The final rule renumbers the definition of ``eligibility information'' as 680.3(h). The Commission has revised the definition to clarify that the term ``eligibility information'' does not include aggregate or blind data that does not contain personal identifiers. Examples of personal identifiers include account numbers, names, or addresses, as indicated in the definition, as well as Social Security numbers, driver's license numbers, telephone numbers, or other types of information that, depending on the circumstances or when used in combination, could identify the individual.

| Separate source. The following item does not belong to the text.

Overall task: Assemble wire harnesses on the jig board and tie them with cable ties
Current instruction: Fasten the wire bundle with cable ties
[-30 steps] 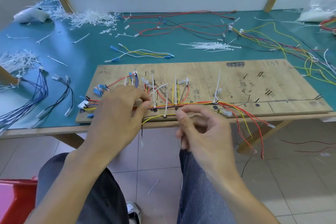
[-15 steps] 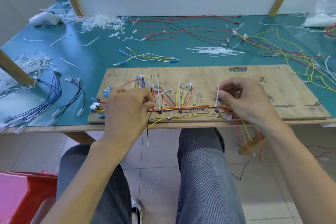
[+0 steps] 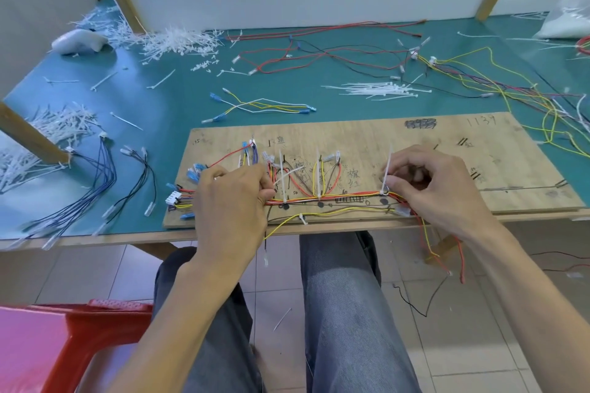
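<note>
Wooden jig board [image 3: 447,143] carries the wire bundle [image 3: 344,196], gripped by curled fingers of the left hand [image 3: 230,201], while fingers of the right hand [image 3: 440,188] pinch an upright cable tie [image 3: 388,166].

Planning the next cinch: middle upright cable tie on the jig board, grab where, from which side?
Probably pinch the middle cable tie by its free tail near the top, from above. It stands upright off the wire bundle; wire loops crowd its base, and the left hand and right hand flank it.
</note>
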Motion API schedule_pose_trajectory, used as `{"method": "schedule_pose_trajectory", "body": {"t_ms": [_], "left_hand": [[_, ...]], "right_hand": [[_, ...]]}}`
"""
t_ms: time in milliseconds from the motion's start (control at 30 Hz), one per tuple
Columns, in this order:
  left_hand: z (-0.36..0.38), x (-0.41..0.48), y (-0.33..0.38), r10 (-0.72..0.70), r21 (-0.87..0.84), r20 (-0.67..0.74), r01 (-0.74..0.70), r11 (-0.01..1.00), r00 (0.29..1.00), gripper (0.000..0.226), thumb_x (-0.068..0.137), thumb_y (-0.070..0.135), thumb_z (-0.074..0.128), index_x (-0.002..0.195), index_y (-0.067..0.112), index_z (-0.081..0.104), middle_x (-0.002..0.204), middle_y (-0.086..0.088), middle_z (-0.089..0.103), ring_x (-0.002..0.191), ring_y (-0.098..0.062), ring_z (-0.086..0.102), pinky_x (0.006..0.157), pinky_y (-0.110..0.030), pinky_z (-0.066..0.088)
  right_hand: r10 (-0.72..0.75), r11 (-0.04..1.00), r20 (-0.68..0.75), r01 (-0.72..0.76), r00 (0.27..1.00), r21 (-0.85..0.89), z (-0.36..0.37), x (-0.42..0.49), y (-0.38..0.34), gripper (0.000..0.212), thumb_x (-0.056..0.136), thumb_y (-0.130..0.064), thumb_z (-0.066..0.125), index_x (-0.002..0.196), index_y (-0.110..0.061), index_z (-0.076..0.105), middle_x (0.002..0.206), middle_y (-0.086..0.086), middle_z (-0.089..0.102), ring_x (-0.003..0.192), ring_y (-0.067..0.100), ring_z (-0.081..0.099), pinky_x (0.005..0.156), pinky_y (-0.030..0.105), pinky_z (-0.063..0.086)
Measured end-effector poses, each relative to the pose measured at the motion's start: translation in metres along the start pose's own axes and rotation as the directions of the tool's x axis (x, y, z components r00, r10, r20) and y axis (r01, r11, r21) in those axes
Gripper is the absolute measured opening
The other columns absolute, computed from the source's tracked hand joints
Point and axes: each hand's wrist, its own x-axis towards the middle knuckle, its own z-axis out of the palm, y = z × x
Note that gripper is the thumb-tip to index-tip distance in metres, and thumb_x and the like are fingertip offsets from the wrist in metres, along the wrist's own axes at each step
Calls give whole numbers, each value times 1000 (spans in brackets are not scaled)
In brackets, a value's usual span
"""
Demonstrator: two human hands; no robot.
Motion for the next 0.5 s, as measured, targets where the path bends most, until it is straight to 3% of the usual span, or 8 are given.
{"method": "schedule_pose_trajectory", "body": {"t_ms": [167,300,500], "left_hand": [[0,-3,2,50,37,-57,-48,998,997,27,74,20,93,77,27,68,70,10,70,73,-21,52,73,-36,46],[3,-4,2,72,83,-91,-65,994,993,36,68,11,96,73,26,63,65,12,65,66,-11,32,74,-30,37],[6,-9,0,34,-26,-113,-37,999,993,22,76,7,88,77,24,74,71,10,71,73,-1,27,76,-30,38]], "right_hand": [[10,1000,-33,-10,999,-10,5,4,2,28,83,2,81,76,-23,73,88,-5,73,71,12,58,63,16,40],[-6,999,-64,3,998,-48,11,1,2,28,83,5,78,74,-20,70,81,-4,69,66,13,56,61,16,39],[-54,992,-63,46,997,-120,14,4,-4,23,82,10,74,75,-11,70,83,3,68,76,27,61,71,36,47]]}}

The Commission also believes that further clarification of, or exclusions from, the term ``eligibility information,'' such as the categorical exclusion of names, addresses, telephone numbers, other identifying information, or publicly available information, would directly implicate the definitions of ``consumer report'' and ``consumer reporting agency'' in sections 603(d) and (f), respectively, of the FCRA. The Commission decided not to define the terms ``consumer report'' and ``consumer reporting agency'' in this rulemaking and not to interpret the meaning of terms used in those definitions, such as ``transaction or experience'' information. The Commission also notes that financial institutions have relied on these statutory definitions for many years.
Person
Proposed paragraph (h) defined the term ``person'' to mean any individual, partnership, corporation, trust, estate, cooperative, association, government or governmental subdivision or agency, or other entity. This definition is identical to the definition of ``person'' in section 603(b) of the FCRA.

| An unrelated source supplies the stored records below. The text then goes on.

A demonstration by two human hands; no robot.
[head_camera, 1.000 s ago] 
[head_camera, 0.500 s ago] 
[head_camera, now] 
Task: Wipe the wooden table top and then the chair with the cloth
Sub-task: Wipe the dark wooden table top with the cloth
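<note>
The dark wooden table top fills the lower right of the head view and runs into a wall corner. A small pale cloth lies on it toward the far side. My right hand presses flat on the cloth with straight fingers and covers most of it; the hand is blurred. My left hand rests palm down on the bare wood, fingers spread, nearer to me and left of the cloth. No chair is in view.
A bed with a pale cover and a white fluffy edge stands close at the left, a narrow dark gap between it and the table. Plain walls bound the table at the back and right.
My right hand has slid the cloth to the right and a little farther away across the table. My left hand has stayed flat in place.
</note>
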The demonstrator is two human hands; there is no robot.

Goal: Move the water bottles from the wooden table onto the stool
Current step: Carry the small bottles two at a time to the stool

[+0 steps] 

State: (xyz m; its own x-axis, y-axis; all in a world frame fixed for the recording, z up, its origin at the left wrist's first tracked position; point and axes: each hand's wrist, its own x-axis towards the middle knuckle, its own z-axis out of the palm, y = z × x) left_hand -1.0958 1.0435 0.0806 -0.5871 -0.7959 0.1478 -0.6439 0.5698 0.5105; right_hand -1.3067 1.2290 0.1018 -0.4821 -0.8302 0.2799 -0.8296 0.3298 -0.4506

One commenter requested clarification of how the proposed definition of ``person'' would affect other provisions of the affiliate marketing rule. Specifically, this commenter asked how the supplementary information's discussion of agents might affect the scope provisions of the rule.

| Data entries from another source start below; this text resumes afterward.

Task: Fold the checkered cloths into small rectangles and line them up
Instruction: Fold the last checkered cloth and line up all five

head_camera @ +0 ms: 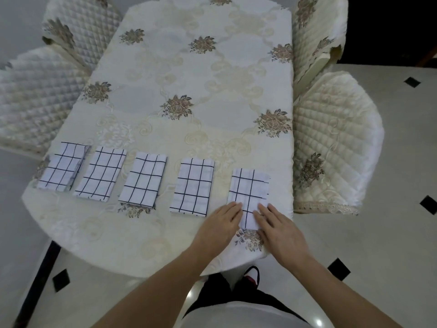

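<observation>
A head-worn view looked down on a long counter (208,74) draped in a cream tablecloth patterned with brown flower sprays. Five white fabric cloths printed with a thin black grid lay in a row along its near side, each folded into a small rectangle: the leftmost cloth (62,166), the second cloth (100,175), the third cloth (143,179), the fourth cloth (192,187) and the fifth cloth (249,188). Strips of tablecloth showed between them, and none touched.

The left hand (221,221) and the right hand (276,226) rested flat on the near end of the fifth cloth, fingers straight, pressing rather than pinching. Each grip was released and held nothing.

The task looked nearly complete. No unfolded cloth was in sight. What seemed left was smoothing the fifth cloth and squaring it with the row, since its near end reached closer to the person than its neighbours did.

The fifth cloth lay near the counter's right edge, beside a cream quilted chair (331,138). The leftmost cloth lay near the left edge. The counter's near edge ran just behind the hands, so sideways room was tight. The widest room lay beyond the row, toward the far end.
</observation>
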Demonstrator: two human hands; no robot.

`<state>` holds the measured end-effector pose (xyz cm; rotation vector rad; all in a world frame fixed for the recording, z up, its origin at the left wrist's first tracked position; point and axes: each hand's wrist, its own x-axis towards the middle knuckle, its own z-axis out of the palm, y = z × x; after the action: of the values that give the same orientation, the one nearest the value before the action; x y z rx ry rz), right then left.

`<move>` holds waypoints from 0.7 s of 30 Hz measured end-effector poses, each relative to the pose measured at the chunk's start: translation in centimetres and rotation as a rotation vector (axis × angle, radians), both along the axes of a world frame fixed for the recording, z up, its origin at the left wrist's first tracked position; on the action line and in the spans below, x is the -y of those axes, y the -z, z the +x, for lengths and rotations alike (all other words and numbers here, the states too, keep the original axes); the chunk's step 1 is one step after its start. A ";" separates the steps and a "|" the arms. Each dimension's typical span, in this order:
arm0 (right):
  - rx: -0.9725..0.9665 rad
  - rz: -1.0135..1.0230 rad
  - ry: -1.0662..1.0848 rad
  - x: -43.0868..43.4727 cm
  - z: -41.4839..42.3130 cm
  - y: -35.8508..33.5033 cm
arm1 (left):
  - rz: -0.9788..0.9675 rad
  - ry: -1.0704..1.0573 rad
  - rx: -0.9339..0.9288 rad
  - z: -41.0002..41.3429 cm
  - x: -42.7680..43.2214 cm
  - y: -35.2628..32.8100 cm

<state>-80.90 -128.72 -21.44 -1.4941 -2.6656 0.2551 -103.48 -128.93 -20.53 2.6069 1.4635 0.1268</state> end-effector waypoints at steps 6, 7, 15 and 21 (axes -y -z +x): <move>0.005 -0.006 0.014 -1.2 -1.1 0.1 | 0.012 -0.013 -0.006 -1.1 -0.8 -0.1; 0.006 -0.016 0.027 -1.2 -1.2 0.0 | 0.009 -0.024 -0.011 -1.3 -1.0 0.0; 0.030 -0.020 0.099 -0.6 -2.3 0.0 | -0.030 -0.005 -0.029 -1.5 -1.1 -0.3; 0.017 -0.036 0.103 -1.2 -2.4 0.0 | 0.007 0.010 -0.004 -1.6 -2.3 -0.6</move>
<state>-83.28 -127.47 -21.43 -1.6457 -2.5998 0.2862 -105.12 -126.66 -19.95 2.6213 1.4539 0.1263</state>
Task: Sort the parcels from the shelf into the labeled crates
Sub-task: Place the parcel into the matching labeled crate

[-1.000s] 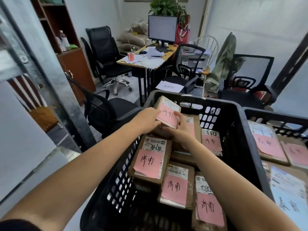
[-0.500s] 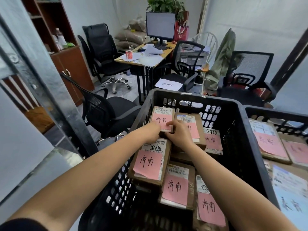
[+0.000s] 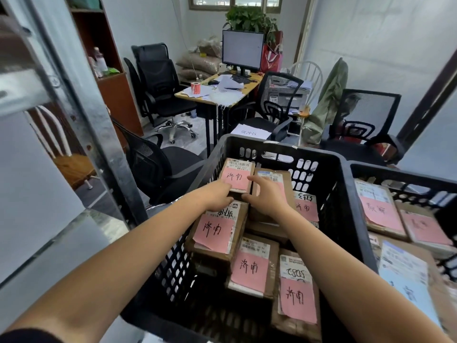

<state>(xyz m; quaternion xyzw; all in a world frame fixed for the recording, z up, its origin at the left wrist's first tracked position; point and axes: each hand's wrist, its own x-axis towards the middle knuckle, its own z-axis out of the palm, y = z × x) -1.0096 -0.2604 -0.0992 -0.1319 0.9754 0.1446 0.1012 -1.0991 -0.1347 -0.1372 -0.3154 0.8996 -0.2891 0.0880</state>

The supplementary information to the proposal stated that a person may act through an agent, including but not limited to a licensed agent (in the case of an insurance company) or a trustee. The supplementary information also provided that actions taken by an agent on behalf of a person that are within the scope of the agency relationship would be treated as actions of that person. The Commission included these statements to address comprehensively the status of agents and to eliminate the need to refer specifically to licensed agents in the proposed definition of ``preexisting business relationship.'' As discussed below, many commenters believed that licensed agents should be expressly included in the definition of ``preexisting business relationship.'' The Commission has revised the final rule in response to those comments. By specifically addressing licensed agents, the final rule does not alter the general principles of principalagent relationships that apply to all agents, not just licensed agents. The Commission will treat actions taken by an agent on behalf of a person that are within the scope of the agency relationship as actions of that person, regardless of whether the agent is a licensed agent or not. The final rule renumbers the definition of ``person'' as Sec. 680.3(i). PreExisting Business Relationship
Proposed Sec. 680.3(i) defined the term ``preexisting business relationship'' to mean a relationship between a person and a consumer based on the following: (1) a financial contract between the person and the consumer that is in force; (2) the purchase, rental, or lease by the consumer of that person's goods or services, or a financial transaction (including holding an active account or a policy in force or having another continuing relationship) between the consumer and that person, during the 18month period immediately preceding the date on which a solicitation covered by this part is sent to the consumer; or (3) an inquiry or application by the consumer regarding a product or service offered by that person during the threemonth period immediately preceding the date on which a solicitation covered by this part is sent to the consumer.
The proposed definition generally tracked the statutory definition contained in section 624 of the FCRA, with certain revisions for clarity. Although the statute gave the Commission the authority to identify by regulation other circumstances that qualify as a pre existing business relationship, the Commission did not propose to exercise this authority. In the final rule, the definition of ``pre existing business relationship'' has been renumbered as Sec. 680.3(j).
Industry commenters suggested certain revisions to the proposed definition of ``preexisting business relationship.'' Many industry commenters asked the Commission to include in the definition statutory language relating to ``a person's licensed agent.'' A number of these commenters noted that this concept was particularly important to the insurance industry where independent, licensed agents frequently act as the main point of contact between the consumer and the insurance company.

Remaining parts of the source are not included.